Neema, currently a Researcher of Indigenous Plant Genetic Resource at the National Botanical Research Institute (NBRI) in the Ministry of Agriculture, Water and Forestry, attended TUCSIN’s Khomasdal campus, upgrading his marks in Biology and Environmental Management. “With the help of my teachers, I managed to score “A” grade in Biology and “B” in Environmental Management. Apart from that, I was the best student in the whole country at part-time level that year,” says Neema about the year 2004. He adds that his performance at TUCSIN really pushed up his points, which allowed him to enrol for a Natural Resource Management course at the then Polytechnic of Namibia, now the Namibia University of Science and Technology (NUST). For scoring the highest symbols in all his subjects, he was rewarded with N$ 500. “For me, TUCSIN is an institution with effective teachers who seriously understand the essence of education, such as that education means nothing unless there is learning taking place and that education in Namibia is a national security issue.”
Neema was in Ondangwa in the Oshana Region and grew up in an extended family, cultivating mahangu, sorghum, cowpeas, bambara nuts, as well as herding cattle after school, collecting fire wood, cooking, fetching water and milking cows to mention a few. “Though there was always enough food at home, I had to walk long distances going to school with the little money that my mom gave me, there was hardly any soap for bathing and body lotion. Being bullied at school by the older pupils, hunger at school (no lunchbox or money to buy something to eat at school),” says Neema, adding that to overcome the challenges, he simply acknowledged the situation he was in, and fully understood her mother and grandmother’s hard efforts to make ends meet.
“I also took serious note of the advice of both my mother and grandmother to study hard as they have been emphasising that the only way to end poverty was through studying hard. About the bullying experience, I just never fought my enemy back. And this way I discouraged them from bullying me further,” he said.
“Having lived with my grandmother, I knew that, should I decide to not go to school one day, grandmother would make sure that she keeps me busy the whole day until when school come out, simply to teach me a lesson, that this is how people with no education work,” he described how his grandmother motivated and pushed him to success.

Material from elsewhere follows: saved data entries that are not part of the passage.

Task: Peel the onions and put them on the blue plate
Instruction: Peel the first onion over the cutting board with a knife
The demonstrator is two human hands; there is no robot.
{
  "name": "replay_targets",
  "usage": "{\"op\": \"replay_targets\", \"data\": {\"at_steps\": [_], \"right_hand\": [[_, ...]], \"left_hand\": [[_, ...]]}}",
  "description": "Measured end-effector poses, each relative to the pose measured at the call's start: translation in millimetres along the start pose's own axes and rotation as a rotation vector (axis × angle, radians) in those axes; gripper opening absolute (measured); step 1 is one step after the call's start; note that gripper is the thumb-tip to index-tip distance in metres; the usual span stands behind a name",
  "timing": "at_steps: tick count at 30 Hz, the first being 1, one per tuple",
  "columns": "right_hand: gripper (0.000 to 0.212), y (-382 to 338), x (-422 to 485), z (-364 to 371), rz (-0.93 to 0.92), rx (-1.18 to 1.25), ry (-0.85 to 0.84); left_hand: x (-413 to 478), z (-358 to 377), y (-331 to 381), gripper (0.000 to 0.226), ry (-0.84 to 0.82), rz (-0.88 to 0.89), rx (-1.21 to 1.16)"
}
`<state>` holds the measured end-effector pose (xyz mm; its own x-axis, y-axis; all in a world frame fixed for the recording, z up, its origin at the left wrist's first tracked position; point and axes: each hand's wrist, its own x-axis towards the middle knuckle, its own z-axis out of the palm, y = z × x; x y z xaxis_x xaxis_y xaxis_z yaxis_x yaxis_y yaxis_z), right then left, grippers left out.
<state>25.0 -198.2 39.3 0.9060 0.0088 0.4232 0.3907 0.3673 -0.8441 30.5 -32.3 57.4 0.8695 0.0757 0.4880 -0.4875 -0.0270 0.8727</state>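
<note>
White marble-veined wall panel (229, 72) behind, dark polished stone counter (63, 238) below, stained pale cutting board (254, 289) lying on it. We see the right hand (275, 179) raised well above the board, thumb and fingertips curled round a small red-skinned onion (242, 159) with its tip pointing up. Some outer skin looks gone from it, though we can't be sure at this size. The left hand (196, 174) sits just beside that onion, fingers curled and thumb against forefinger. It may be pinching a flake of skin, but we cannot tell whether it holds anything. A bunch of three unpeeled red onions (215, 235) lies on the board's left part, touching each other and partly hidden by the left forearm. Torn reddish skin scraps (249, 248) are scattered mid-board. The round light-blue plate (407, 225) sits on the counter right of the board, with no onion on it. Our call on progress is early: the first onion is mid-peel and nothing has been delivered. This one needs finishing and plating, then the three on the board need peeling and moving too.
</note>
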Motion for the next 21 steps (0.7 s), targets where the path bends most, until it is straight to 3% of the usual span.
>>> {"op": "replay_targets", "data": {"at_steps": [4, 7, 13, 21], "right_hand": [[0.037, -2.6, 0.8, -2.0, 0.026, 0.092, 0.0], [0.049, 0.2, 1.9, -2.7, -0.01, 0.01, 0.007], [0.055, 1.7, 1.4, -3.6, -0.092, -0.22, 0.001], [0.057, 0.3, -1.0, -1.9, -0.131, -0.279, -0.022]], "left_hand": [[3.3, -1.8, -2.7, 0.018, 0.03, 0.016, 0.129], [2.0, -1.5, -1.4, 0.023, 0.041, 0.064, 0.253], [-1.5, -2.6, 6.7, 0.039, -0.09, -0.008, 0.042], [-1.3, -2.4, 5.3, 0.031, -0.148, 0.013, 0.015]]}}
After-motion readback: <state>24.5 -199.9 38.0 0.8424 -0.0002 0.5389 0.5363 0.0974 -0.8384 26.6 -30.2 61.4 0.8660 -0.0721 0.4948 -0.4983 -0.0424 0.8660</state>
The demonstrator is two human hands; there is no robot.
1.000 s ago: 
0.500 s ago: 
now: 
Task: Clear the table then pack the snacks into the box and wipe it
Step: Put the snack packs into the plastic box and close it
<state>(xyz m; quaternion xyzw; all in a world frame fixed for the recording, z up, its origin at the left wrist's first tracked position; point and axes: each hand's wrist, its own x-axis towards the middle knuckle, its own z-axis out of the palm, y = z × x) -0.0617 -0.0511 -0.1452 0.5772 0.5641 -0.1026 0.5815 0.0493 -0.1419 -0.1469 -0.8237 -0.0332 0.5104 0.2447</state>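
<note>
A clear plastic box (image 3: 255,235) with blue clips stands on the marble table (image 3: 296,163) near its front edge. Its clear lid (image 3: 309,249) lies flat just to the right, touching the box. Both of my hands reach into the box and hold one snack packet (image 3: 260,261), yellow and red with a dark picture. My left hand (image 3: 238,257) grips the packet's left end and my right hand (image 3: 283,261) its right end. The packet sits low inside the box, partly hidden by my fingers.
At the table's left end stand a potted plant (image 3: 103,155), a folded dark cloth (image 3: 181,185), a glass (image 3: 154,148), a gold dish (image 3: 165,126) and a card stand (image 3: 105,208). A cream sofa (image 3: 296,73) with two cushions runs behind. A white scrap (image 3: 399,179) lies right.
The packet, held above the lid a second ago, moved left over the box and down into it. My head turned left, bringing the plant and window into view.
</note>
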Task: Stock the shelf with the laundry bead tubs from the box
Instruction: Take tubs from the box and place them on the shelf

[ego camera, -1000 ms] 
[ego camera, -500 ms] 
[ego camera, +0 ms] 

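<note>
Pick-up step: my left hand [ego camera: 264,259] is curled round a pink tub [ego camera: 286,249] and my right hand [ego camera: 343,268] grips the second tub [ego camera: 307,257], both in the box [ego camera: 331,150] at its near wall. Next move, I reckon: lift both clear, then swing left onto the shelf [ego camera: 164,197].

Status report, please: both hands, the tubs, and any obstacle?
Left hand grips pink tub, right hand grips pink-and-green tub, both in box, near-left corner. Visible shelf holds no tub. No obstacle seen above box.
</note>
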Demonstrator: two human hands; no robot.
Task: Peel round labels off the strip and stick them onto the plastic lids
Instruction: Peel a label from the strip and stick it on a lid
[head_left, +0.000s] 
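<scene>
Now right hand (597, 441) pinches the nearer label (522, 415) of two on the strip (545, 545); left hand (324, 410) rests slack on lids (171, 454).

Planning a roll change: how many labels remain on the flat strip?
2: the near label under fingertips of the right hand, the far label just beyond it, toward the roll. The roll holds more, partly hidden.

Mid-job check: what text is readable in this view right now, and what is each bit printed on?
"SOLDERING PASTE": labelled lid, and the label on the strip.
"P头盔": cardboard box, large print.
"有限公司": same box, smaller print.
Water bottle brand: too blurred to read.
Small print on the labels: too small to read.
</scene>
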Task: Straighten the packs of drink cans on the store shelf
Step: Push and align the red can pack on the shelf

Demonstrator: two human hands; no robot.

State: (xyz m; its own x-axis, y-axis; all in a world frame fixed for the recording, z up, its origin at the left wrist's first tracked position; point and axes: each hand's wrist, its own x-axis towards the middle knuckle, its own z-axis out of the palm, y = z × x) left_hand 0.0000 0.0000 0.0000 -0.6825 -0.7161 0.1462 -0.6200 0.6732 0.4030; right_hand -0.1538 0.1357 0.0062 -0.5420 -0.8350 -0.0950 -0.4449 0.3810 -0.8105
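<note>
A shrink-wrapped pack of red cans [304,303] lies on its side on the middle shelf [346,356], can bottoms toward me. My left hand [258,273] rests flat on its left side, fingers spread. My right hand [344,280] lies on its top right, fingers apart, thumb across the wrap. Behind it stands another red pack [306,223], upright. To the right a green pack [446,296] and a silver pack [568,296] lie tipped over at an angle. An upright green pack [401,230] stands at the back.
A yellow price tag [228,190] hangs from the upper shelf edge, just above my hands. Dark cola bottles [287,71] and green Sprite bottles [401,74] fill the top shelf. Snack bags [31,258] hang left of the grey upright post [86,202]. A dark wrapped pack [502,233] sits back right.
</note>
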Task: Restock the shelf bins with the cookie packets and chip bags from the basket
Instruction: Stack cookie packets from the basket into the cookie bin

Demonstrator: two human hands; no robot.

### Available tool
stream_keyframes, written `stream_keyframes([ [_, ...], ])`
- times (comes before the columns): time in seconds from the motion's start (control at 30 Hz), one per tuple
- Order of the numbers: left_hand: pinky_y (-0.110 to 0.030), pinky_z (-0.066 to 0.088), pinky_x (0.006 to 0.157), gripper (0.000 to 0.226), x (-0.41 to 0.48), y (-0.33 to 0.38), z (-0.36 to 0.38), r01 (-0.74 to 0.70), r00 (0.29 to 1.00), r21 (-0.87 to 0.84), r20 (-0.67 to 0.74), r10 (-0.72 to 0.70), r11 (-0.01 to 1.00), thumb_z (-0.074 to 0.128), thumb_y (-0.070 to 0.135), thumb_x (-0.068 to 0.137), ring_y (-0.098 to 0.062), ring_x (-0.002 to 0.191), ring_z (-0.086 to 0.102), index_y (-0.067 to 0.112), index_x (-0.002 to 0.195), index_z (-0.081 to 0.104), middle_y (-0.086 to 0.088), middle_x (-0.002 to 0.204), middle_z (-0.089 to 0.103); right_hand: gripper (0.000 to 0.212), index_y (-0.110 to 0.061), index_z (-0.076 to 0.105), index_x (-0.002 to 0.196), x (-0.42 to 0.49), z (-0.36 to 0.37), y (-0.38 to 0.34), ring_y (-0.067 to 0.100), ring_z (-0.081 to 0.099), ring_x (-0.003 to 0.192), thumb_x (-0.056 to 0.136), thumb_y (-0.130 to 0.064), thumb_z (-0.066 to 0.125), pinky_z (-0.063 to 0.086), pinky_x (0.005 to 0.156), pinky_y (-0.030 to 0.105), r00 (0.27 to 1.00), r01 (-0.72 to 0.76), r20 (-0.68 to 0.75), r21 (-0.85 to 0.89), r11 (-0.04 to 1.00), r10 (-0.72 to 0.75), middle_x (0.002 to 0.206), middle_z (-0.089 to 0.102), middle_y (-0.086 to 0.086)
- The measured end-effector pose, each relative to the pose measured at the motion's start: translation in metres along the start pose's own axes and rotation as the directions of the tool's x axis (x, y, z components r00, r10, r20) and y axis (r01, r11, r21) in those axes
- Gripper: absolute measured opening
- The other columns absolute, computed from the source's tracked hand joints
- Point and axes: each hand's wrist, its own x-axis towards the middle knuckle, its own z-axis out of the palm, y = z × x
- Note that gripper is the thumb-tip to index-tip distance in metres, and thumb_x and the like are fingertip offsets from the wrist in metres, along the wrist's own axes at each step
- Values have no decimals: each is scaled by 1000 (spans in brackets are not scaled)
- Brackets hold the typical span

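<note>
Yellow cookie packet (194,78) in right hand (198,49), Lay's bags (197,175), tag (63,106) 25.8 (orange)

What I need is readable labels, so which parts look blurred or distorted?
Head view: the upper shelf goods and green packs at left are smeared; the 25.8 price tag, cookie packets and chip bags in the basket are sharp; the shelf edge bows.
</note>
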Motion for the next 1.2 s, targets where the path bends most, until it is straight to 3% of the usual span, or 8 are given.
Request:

His desire for conserving the indigenous wild of the country got him into this field. He has worked as a Community-Based Natural Resource Management promotion officer for the Community Forestry Project, and the Wildlife Communal Conservancies Programme through the Ministry of Environment and Tourism, before working as a researcher.
Currently Neema is busy with his Master’s degree in Higher Education through distance learning at the University of South Africa (UNISA). His goal is to have most of the environmental issues that plague Namibia today, mainstreamed fully in the formal education curriculum. He encourages seemingly dejected youth that unlike what they think, the world out there has been waiting for them to bring about changes in their respective communities, advising them to take education seriously, as one of many ways to make it in life.